Cell culture is fundamental to many research and industrial processes, but traditional transport methods are fraught with challenges. Cryopreservation, the most common technique, requires potentially cytotoxic cryoprotective and can lead to poor cell recovery. Additionally, the logistics of cryopreservation are complex, requiring specialised equipment and careful handling. An ambient temperature transport medium like CellShip could significantly ease these issues.
This study introduces CellShip, a novel transportation medium for mammalian cells. Five commonly used cell lines (HEK293, CHO, HepG2, K562, and Jurkat) were successfully transported and stored at ambient temperature for up to 96 hours, maintaining high cell viability.
Methods of Cell Transportation
Current cell transportation methods largely rely on cryo- preservation, where cells are frozen using cryoprotective agents (CPAs) such as dimethyl sulfoxide (DMSO). This process, though effective, has several drawbacks:
- Logistical Challenges: Requires slow freezing at -1°C per minute to -80°C, storage in liquid nitrogen, and transport on dry ice.
- Cytotoxicity: Prolonged exposure to DMSO can lead to cellular changes and toxicity.

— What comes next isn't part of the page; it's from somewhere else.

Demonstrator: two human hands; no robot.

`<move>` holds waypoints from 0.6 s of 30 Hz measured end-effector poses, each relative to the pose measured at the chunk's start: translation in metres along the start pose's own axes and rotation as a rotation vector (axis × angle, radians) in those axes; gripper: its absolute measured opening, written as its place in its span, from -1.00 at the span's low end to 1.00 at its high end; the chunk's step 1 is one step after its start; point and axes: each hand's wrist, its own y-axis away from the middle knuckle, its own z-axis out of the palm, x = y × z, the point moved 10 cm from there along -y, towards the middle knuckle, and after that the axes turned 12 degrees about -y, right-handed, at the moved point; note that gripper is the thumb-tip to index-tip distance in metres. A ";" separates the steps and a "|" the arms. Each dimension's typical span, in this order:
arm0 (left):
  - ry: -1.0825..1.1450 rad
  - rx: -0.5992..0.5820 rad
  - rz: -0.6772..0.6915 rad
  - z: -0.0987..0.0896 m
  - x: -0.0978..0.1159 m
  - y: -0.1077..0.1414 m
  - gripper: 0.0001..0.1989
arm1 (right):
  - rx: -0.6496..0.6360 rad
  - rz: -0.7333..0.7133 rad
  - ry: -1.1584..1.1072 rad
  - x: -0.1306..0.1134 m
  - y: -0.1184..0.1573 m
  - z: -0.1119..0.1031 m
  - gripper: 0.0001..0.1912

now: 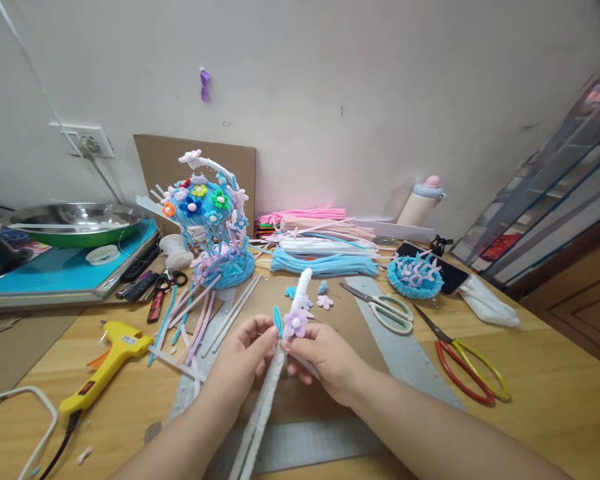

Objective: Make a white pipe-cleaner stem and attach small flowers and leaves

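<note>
Between my hands runs a long white fuzzy stem (266,393), its upper end pointing toward the wall. A lilac flower (295,323) with a pale centre sits on it. My left hand (250,350) is closed, pinching a small blue leaf-shaped loop (277,320) of pipe cleaner against the stem's left side. My right hand (325,353) is closed on the stem just below the flower. Its lower fingers curl under and are partly hidden. Just beyond lie a pale pink flower (325,302) and several small blue pieces on the cardboard (340,373).
A yellow glue gun (107,360) and loose pipe cleaners (195,320) lie left. Behind stands a flowered blue jellyfish-like ornament (205,220). Blue pipe-cleaner bundles (325,261) lie at the back. Pale-handled scissors (385,310), red-and-yellow scissors (465,363) and a blue fuzzy base (415,275) are right.
</note>
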 end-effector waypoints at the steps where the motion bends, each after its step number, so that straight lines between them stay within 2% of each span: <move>1: 0.045 -0.056 -0.025 0.006 0.000 0.000 -0.72 | -0.020 0.008 0.005 0.002 0.000 0.002 -0.75; 4: 0.139 -0.170 -0.075 0.016 -0.001 0.003 -0.74 | -0.063 0.019 -0.008 0.006 0.000 0.006 -0.72; 9: 0.093 -0.138 -0.105 0.005 -0.007 0.002 -0.73 | -0.083 0.032 -0.049 0.008 -0.001 0.006 -0.69; 13: 0.013 -0.128 -0.042 -0.001 -0.002 -0.001 -0.73 | -0.047 0.052 -0.052 0.008 -0.001 0.001 -0.68; 18: -0.039 -0.076 0.101 -0.006 0.012 -0.007 -0.75 | -0.014 0.052 -0.054 0.007 -0.002 -0.002 -0.66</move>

- Recovery Issues: Cells must be thawed quickly to avoid ice crystal formation, followed by careful removal or dilution of DMSO to prevent osmotic shock. Alternatively, cells can be shipped as growing cultures in sealed vessels, which is feasible for short durations but presents risks of contamination and cell detachment, leading to cell death (anoikis).
Development of CellShip
CellShip was developed to address these issues by providing a medium that allows for ambient temperature transport. This eliminates the need for cryopreservatives and reduces the risk of cell damage. The study assessed the viability and cell count of five cell lines (HEK293, CHO, HepG2, K562, and Jurkat) after transport and storage in CellShip for 72 to 96 hours.
Materials and Methods
• Cell Culture Conditions: Cells were cultured at 37°C in a humidified environment with 5% CO2. Specific media formulations were used for different cell lines, all supplemented with 10% foetal bovine serum (FBS).
• Cell Count and Viability: Cell counts, and viability were measured using a CytoSmartTM automated cell counter and Trypan Blue exclusion. Fold changes in cell numbers were calculated before transport, immediately after transport, and following a recovery period.

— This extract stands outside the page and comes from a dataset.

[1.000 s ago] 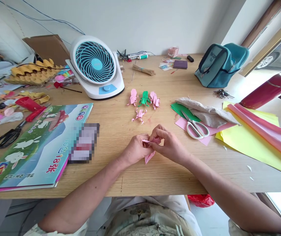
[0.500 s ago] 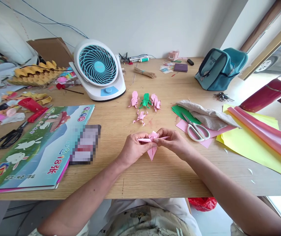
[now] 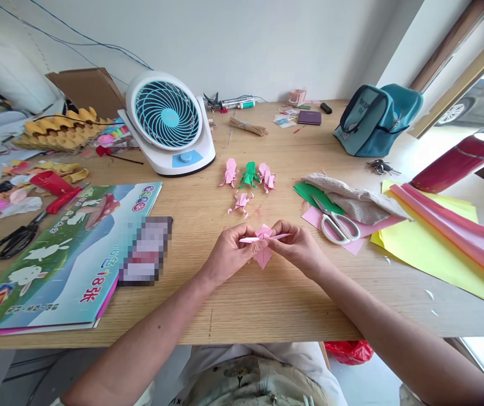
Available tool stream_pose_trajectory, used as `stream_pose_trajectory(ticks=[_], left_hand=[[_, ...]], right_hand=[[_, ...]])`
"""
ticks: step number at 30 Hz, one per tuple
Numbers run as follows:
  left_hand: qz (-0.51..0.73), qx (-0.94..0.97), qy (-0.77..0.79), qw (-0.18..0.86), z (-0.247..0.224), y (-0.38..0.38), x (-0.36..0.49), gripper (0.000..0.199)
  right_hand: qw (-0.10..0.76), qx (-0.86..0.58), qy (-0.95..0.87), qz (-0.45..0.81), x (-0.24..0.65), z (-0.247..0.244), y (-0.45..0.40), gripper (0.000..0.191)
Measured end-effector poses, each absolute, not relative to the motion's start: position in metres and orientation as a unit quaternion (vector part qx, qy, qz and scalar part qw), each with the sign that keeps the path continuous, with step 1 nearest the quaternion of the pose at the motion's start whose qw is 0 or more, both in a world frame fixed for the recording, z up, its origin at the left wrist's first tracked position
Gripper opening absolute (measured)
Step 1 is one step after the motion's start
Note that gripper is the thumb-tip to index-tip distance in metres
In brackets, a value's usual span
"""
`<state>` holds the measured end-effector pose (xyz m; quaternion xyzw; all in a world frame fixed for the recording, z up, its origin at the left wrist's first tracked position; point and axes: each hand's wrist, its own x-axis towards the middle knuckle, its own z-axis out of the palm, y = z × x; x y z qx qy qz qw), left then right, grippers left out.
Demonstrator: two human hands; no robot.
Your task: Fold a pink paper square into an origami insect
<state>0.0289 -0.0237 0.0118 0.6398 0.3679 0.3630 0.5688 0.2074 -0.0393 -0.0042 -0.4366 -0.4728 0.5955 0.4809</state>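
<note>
A pink folded paper piece (image 3: 263, 258) with pointed flaps is held between both hands, above the table's front part. My left hand (image 3: 234, 251) pinches it from the left, thumb across its middle. From the right, my right hand (image 3: 296, 248) grips the same paper with thumb and fingers closed. Parts of the folds are hidden behind the fingers. Just beyond the hands lies a small pink origami figure (image 3: 241, 203) with thin legs. Behind it, a green origami figure (image 3: 250, 174) sits between two pink ones, the left pink figure (image 3: 229, 172) and the right pink figure (image 3: 266, 177).
White-handled scissors (image 3: 340, 228), a grey cloth (image 3: 352, 197) and yellow paper sheets (image 3: 428, 254) lie at right. A paper pad (image 3: 68, 254) and black-handled scissors (image 3: 11, 243) are at left. Behind stand a fan (image 3: 168, 121), a teal bag (image 3: 373, 121) and a red bottle (image 3: 457, 163).
The lower point of the pink paper appears shorter and tilted up slightly. Both hands keep their pinch in nearly the same place. The camera view has shifted slightly.
</note>
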Motion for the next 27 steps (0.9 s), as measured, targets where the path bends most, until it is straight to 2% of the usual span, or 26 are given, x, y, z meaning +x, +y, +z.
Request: stream_pose_trajectory(ticks=[6,14,21,27], left_hand=[[0.367,0.633,0.364,0.576,0.008,-0.021,0.028,0.036],[0.327,0.553,0.361,0.676,0.007,-0.019,0.023,0.039],[0.338,0.566,0.344,0.669,0.008,-0.019,0.024,0.036],[0.357,0.597,0.336,0.636,0.008,-0.02,0.025,0.038]], right_hand=[[0.48,-0.446,-0.47,0.591,0.207,-0.004,-0.04,0.044],[0.471,-0.423,-0.478,0.608,0.209,0.004,-0.043,0.041],[0.482,-0.4,-0.463,0.627,0.207,0.006,-0.045,0.041],[0.491,-0.423,-0.481,0.59,0.204,0.001,-0.045,0.045]])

Morphological Analysis: The morphology of HepG2 cells was examined by phase-contrast microscopy post-recovery.
Transportation Procedure: Cells were transported in 2 mL Nalgene cryovials, placed in polystyrene transport containers, and shipped via commercial courier. Internal package temperature was monitored using a TinyTag data logger.
Cryopreservation Procedure: For comparison, cells were cryopreserved in FBS with 10% DMSO, frozen slowly at -80°C, stored in liquid nitrogen, and transported on dry ice.
Recovery and Sampling: Post-transportation, CellShip suspensions were directly transferred to growth media. Cryopreserved cells were thawed and gradually diluted with pre-warmed media.
Metabolic Activity: Metabolic activity post-transportation was measured using the alamarBlue® reduction assay.